Dated: 18 April 2016
Peter Dutton
Minister for Immigration and Border Protection
Note: Section 499(1) of the Act empowers the Minister to give a written direction to a person or body having functions or powers under the Act if the directions are about the performance of those functions; or the exercise of those powers. Under section 499(2) of the Act, the direction must not be inconsistent with the Act or the Migration Regulations 1994. Under section 499(2A) of the Act, the person or body must comply with the Direction.
Part 1 of Direction No. 69 - Preliminary
Name of Direction
This Direction is Direction No. 69 - Assessing the genuine temporary entrant criterion for Student visa and Student Guardian visa applications.
It may be cited as Direction No. 69.
Commencement
This Direction commences on 1 July 2016.
Interpretation
Act means the Migration Act 1958.
Genuine temporary entrant means a person who satisfies the genuine temporary entrant criterion for Student visa or Student Guardian visa applications.
Genuine temporary entrant criterion refers to clause 500.212(a), 500.312(a) and 590.215(a) at Schedule 2 to the Regulations.
Home country has the same meaning as the definition of that term in regulation 1.03 in Part 1 of the Regulations.
Regulations mean the Migration Regulations 1994.
Relative has the same meaning as the definition of that term in regulation 1.03 in Part 1 of the Regulations.
Spouse has the same meaning as the definition of the term in section 5F of the Act.
Student visa means a Subclass 500 (Student) visa
Student Guardian visa means a Subclass 590 (Student Guardian) visa.
Application
This Direction applies to delegates performing functions or exercising powers under section 65 of the Act in relation to assessing an applicant’s temporary entrant criterion for Student visa applications in Schedule 2 to the Regulations.

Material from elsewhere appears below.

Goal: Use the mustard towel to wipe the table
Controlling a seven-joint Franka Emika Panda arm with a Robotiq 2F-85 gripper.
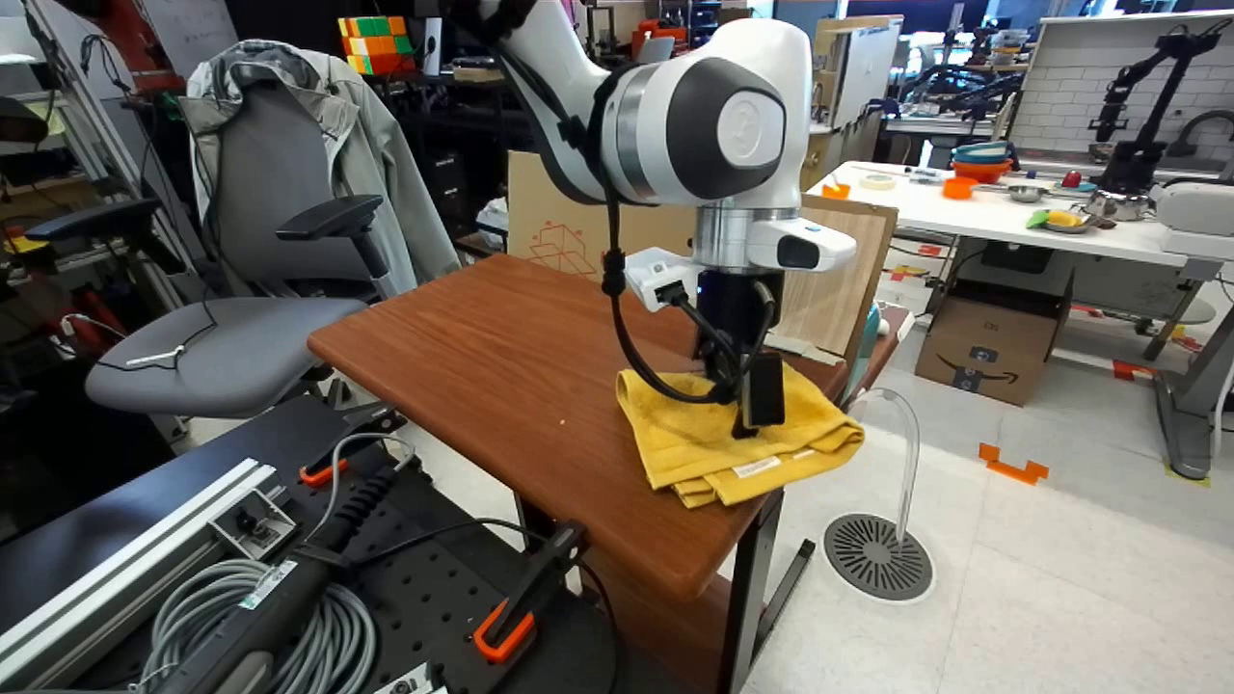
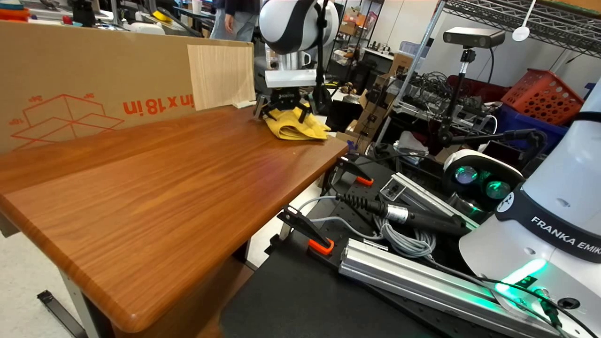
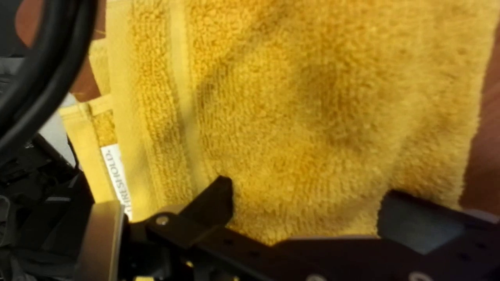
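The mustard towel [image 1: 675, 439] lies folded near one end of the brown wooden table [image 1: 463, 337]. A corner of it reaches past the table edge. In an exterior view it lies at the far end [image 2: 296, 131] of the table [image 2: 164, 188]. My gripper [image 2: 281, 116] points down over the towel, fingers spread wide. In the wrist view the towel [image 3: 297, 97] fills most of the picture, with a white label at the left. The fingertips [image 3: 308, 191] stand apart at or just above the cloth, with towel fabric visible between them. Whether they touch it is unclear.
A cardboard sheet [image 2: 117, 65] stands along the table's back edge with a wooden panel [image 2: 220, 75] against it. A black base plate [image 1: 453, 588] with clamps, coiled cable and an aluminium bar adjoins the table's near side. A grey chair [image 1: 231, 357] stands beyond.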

This Direction also applies to members of the Administrative Appeals Tribunal who review the decisions of primary decision-makers in relation to a Student visa or a Student Guardian visa application.
The genuine temporary entrant criterion must be satisfied by all applicants who make an application for either a Student visa seeking to satisfy the primary criteria for a Student Guardian visa.
Preamble
The Australian Government operates a student visa programme that enables people who are not Australian citizens or Australian permanent residents to undertake study in Australia. A person who wants to undertake a course of study under the student visa programme must obtain a student visa before they can commence a course of study in Australia. A successful applicant must be both a genuine temporary entrant and a genuine student.

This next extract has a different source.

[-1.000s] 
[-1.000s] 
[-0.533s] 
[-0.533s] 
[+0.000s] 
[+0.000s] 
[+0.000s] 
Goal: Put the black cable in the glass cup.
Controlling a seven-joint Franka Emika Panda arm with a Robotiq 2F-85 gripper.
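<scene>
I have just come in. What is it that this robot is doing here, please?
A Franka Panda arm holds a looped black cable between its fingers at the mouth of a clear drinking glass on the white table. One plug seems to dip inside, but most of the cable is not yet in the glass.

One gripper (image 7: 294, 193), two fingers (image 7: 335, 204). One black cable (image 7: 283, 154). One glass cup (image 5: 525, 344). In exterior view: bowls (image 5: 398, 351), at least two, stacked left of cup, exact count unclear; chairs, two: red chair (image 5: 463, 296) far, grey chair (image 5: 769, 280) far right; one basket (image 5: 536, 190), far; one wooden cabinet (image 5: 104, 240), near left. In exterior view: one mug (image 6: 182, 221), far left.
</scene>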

An applicant who is a genuine temporary entrant will have circumstances that support a genuine intention to temporarily enter and remain in Australia, notwithstanding the potential for this intention to change over time to an intention to utilise lawful means to remain in Australia for an extended period of time or permanently.
The genuine temporary entrant criterion for Student visa applications requires the Minister to be satisfied that the applicant intends genuinely to stay in Australia temporarily, having regard to:
a.the applicant’s circumstances; and
b.the applicant’s immigration history; and
c.if the applicant is a minor — the intentions of a parent, legal guardian or spouse of the applicant; and
d.any other relevant matter.
This Direction provides guidance to decision makers on what factors require consideration when assessing the above paragraphs a to d, to determine whether the applicant genuinely intends to stay in Australia temporarily.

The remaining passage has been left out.